**What the task asks**
For the listing below, return the line containing "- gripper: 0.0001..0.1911", the line containing "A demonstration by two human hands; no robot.", and all lines in between, exactly as written and nothing else.

──────

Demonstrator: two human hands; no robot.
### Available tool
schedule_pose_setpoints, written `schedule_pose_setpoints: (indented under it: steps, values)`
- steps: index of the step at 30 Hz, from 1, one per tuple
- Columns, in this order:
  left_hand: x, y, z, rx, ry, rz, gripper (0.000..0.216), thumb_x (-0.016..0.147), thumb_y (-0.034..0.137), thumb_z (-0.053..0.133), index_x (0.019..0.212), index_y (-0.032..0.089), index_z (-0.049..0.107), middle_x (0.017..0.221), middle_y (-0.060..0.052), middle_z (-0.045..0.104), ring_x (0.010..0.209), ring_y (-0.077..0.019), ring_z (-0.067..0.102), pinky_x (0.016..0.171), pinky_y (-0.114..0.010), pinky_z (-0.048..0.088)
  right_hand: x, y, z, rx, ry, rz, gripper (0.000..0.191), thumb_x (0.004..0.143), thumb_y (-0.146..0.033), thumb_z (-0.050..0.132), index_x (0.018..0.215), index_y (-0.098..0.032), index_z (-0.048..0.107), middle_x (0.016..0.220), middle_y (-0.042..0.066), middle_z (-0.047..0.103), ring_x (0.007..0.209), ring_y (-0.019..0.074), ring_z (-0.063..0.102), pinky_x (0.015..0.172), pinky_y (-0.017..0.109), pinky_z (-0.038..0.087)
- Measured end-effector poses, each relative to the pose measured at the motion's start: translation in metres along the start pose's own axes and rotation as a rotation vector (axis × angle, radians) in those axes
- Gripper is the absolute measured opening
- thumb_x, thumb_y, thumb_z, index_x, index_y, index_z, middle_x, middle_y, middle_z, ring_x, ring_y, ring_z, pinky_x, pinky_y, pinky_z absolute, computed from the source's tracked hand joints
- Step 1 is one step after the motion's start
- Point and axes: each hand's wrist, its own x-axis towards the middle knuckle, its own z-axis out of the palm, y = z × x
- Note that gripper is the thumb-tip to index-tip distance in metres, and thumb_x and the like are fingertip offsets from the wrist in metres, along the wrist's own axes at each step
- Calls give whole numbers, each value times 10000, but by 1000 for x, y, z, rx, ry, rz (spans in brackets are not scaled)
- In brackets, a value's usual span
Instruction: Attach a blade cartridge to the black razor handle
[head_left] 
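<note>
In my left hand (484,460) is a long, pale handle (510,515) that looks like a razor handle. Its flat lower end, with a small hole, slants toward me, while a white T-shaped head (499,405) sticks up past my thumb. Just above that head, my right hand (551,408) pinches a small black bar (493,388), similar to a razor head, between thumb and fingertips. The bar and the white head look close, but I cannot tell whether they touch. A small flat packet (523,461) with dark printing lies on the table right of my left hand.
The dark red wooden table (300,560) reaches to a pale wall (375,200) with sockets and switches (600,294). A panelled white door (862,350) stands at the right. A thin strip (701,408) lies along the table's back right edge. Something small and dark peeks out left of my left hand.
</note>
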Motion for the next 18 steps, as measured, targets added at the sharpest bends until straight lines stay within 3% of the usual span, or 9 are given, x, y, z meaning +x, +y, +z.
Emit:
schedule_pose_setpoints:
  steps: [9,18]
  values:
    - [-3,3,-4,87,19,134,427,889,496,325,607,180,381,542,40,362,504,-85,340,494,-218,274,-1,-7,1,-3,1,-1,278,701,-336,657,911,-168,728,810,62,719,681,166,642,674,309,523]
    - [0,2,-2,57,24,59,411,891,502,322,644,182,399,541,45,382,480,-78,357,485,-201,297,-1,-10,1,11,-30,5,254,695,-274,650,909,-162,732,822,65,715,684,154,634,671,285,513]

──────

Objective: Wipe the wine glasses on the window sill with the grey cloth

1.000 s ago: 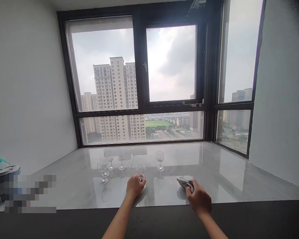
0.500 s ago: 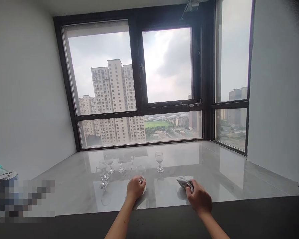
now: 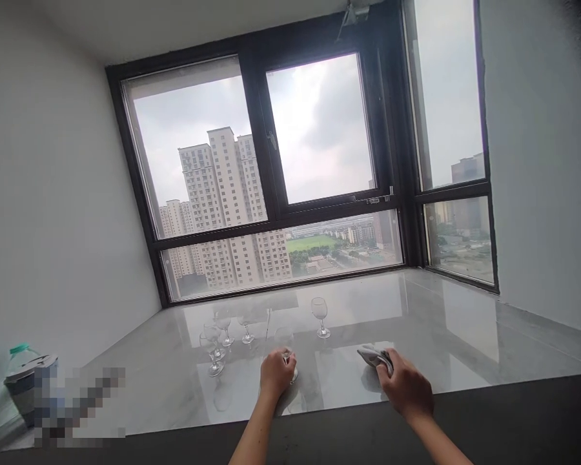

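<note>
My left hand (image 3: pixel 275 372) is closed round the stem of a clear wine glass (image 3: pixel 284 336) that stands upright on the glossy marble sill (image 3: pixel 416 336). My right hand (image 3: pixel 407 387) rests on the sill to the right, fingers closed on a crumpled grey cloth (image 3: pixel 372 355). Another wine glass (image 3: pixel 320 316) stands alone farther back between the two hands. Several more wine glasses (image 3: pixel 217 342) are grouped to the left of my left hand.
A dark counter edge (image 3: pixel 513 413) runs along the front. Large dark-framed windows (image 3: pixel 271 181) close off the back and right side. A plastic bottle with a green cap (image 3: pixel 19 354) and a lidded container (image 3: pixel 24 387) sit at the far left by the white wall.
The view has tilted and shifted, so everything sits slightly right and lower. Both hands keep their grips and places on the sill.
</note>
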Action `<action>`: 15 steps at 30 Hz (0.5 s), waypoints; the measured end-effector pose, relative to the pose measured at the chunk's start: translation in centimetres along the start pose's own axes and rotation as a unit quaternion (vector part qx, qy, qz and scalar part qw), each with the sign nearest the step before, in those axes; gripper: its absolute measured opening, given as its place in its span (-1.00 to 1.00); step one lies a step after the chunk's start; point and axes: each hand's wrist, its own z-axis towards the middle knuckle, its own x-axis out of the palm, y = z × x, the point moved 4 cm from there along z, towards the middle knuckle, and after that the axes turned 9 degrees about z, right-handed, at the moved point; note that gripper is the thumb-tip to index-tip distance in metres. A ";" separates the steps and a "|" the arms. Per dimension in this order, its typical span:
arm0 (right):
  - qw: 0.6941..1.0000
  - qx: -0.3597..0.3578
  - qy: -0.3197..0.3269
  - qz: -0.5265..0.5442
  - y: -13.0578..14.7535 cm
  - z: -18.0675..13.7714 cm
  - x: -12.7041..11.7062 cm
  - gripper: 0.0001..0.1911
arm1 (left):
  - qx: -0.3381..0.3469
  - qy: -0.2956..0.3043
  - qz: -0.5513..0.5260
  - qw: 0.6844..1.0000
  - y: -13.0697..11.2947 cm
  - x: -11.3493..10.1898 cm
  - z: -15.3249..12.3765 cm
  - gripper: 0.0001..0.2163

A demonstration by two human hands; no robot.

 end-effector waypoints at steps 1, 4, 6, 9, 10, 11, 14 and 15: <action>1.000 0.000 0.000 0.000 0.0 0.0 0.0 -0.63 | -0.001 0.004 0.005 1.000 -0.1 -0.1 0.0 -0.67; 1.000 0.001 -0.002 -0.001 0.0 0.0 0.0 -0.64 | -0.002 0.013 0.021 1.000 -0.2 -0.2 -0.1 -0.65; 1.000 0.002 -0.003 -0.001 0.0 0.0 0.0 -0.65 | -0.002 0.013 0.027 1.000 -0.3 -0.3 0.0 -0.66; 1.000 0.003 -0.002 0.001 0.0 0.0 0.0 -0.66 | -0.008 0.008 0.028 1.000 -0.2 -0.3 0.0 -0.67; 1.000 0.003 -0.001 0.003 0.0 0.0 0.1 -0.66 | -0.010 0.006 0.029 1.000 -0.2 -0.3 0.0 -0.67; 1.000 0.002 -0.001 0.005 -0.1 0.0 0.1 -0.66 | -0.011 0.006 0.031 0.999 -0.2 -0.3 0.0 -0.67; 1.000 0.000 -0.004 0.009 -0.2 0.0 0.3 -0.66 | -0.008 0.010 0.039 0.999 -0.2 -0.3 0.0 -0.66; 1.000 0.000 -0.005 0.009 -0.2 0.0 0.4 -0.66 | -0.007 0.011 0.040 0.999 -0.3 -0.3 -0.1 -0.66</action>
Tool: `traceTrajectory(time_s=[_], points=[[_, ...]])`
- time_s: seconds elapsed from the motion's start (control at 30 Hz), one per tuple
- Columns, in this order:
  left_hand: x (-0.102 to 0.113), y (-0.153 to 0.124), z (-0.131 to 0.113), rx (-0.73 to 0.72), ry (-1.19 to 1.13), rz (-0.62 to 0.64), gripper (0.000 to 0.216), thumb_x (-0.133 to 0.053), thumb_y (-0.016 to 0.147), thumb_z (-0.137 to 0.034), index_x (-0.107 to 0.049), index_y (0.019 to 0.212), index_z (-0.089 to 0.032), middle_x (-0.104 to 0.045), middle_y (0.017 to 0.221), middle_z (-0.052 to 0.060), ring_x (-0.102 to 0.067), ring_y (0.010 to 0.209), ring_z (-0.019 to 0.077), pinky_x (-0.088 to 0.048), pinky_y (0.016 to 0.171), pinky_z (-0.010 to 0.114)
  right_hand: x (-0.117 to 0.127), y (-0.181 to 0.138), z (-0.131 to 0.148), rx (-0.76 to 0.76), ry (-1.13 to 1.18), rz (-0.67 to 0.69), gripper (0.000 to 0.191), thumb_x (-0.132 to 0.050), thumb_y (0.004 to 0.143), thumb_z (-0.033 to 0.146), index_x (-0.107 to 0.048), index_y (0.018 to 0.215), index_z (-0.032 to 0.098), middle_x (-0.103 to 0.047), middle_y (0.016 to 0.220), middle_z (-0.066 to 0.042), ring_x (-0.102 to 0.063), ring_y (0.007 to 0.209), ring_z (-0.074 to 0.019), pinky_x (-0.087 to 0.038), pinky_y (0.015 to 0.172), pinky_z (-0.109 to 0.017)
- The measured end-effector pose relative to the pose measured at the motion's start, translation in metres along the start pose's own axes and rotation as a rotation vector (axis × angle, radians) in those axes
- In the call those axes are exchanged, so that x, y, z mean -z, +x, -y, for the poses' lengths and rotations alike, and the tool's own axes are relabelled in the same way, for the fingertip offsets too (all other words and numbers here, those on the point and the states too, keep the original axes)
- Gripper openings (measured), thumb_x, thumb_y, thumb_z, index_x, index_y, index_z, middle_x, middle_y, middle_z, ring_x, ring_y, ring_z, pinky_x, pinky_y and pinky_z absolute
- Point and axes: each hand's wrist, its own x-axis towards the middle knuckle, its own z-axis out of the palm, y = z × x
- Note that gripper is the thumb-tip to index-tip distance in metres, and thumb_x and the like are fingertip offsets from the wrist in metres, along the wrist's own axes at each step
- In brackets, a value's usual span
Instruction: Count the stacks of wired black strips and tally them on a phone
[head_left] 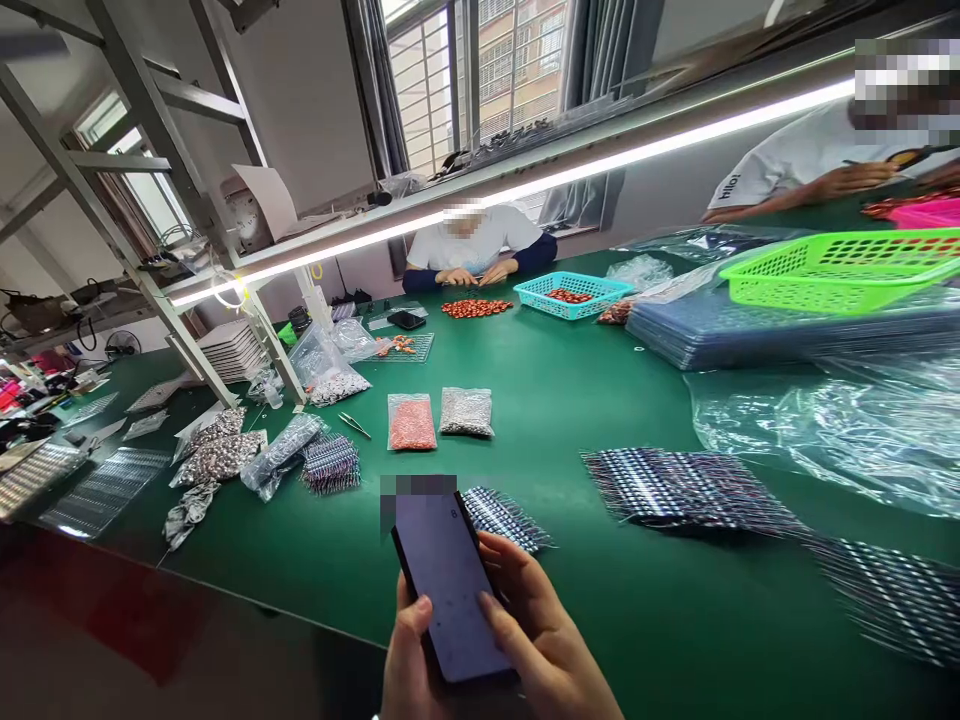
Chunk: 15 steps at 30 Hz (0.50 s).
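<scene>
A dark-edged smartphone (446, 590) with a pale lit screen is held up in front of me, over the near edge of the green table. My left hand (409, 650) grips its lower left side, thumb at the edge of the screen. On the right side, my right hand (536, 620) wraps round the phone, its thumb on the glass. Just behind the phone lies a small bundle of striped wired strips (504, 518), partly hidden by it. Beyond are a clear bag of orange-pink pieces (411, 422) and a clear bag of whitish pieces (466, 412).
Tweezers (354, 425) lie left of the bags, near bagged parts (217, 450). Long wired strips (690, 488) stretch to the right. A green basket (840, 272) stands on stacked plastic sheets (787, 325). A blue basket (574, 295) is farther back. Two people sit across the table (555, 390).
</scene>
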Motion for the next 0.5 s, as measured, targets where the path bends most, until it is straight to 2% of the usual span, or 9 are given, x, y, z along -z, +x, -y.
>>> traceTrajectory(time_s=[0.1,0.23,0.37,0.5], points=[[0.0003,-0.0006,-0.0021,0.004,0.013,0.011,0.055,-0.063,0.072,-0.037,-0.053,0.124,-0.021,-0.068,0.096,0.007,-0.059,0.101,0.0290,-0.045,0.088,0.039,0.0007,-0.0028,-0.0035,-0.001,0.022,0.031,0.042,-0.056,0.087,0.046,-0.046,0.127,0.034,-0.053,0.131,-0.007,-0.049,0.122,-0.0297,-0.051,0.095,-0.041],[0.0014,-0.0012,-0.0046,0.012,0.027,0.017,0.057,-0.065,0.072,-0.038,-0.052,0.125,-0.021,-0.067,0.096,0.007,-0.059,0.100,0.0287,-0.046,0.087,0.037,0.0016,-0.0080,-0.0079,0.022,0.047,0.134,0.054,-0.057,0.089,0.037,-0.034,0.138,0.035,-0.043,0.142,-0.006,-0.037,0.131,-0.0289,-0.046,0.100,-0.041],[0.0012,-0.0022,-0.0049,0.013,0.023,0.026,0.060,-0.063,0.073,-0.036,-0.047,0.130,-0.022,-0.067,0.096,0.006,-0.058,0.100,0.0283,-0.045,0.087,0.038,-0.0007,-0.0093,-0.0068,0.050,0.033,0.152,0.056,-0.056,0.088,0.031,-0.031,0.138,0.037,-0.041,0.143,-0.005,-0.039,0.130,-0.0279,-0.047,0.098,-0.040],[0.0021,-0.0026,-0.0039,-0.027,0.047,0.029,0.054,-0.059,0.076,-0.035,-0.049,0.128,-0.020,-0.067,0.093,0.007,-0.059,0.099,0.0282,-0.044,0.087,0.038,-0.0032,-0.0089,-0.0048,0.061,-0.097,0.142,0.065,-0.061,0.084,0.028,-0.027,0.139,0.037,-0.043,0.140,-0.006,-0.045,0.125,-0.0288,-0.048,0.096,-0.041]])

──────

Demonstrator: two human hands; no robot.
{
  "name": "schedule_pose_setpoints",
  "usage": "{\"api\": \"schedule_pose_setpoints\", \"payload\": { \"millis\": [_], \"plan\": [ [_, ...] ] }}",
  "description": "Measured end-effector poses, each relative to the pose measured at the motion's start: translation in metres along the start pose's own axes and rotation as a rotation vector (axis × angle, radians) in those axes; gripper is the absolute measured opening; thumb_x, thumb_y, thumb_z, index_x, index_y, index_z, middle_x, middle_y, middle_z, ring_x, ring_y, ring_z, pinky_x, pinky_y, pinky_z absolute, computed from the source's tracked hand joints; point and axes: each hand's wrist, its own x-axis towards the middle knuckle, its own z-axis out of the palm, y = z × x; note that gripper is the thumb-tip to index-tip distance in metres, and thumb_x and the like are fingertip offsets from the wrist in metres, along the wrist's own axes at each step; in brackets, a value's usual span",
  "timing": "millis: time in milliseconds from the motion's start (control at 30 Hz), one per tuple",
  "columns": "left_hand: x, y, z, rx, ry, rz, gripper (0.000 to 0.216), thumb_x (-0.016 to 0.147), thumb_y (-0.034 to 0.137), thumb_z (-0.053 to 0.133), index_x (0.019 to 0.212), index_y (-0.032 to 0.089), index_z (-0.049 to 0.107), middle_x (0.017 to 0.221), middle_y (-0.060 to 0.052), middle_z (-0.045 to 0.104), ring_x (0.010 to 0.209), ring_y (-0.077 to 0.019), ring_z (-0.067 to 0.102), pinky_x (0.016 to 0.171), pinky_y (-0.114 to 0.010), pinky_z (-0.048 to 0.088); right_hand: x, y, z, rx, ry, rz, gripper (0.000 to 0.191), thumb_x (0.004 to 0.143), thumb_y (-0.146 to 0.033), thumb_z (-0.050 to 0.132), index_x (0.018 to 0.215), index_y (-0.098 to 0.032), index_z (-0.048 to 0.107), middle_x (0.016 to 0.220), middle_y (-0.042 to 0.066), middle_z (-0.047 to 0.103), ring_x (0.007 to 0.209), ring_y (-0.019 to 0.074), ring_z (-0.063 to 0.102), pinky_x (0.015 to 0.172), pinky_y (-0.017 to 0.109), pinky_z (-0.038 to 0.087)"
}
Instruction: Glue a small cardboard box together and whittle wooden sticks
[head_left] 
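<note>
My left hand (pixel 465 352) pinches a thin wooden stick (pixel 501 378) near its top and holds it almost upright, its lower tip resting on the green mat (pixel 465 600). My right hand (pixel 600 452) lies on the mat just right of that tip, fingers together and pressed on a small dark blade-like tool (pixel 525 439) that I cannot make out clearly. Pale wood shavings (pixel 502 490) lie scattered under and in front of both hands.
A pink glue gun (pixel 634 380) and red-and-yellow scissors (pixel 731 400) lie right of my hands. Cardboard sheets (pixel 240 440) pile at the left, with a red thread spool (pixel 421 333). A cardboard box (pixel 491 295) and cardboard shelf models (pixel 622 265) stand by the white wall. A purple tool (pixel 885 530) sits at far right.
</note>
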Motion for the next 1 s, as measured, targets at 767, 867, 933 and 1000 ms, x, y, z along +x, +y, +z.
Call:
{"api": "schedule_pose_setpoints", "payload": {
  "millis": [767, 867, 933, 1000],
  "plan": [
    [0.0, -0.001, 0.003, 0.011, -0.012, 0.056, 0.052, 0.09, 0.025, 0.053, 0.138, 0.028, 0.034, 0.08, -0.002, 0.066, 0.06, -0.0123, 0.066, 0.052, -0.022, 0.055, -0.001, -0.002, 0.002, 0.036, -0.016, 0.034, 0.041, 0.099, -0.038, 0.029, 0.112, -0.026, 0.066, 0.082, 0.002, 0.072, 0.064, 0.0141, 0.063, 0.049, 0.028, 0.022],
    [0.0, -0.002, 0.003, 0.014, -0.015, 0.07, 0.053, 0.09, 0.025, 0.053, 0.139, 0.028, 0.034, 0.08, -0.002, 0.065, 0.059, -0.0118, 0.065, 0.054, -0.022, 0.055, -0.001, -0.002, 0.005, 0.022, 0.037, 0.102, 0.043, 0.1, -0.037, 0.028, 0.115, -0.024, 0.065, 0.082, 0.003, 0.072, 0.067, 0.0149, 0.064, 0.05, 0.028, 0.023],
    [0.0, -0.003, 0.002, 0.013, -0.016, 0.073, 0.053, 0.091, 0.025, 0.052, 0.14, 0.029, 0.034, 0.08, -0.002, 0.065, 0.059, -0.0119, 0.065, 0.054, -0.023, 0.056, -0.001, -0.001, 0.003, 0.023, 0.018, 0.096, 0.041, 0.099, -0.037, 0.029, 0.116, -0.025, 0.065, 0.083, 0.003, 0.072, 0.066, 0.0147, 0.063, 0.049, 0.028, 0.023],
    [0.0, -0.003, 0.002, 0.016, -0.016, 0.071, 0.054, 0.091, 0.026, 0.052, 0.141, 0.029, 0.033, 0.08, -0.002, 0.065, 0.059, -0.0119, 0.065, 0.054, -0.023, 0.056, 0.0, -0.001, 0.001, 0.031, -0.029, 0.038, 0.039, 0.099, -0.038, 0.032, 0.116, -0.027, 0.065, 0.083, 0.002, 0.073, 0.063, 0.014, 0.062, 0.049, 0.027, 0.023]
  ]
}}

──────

**Exercise solution**
  - gripper: 0.0001..0.1911
arm1 (left):
  - qx: -0.3381..0.3469
  - qy: -0.2956..0.3043
  - qz: -0.5513..0.5260
  - qw: 0.6844..1.0000
  - y: -13.0697..11.2947 cm
  - x: -11.3493..10.1898 cm
  - z: -15.3249..12.3765 cm
  - gripper: 0.0001..0.2163

A demonstration by two human hands; no robot.

What this exercise asked for has been supplied.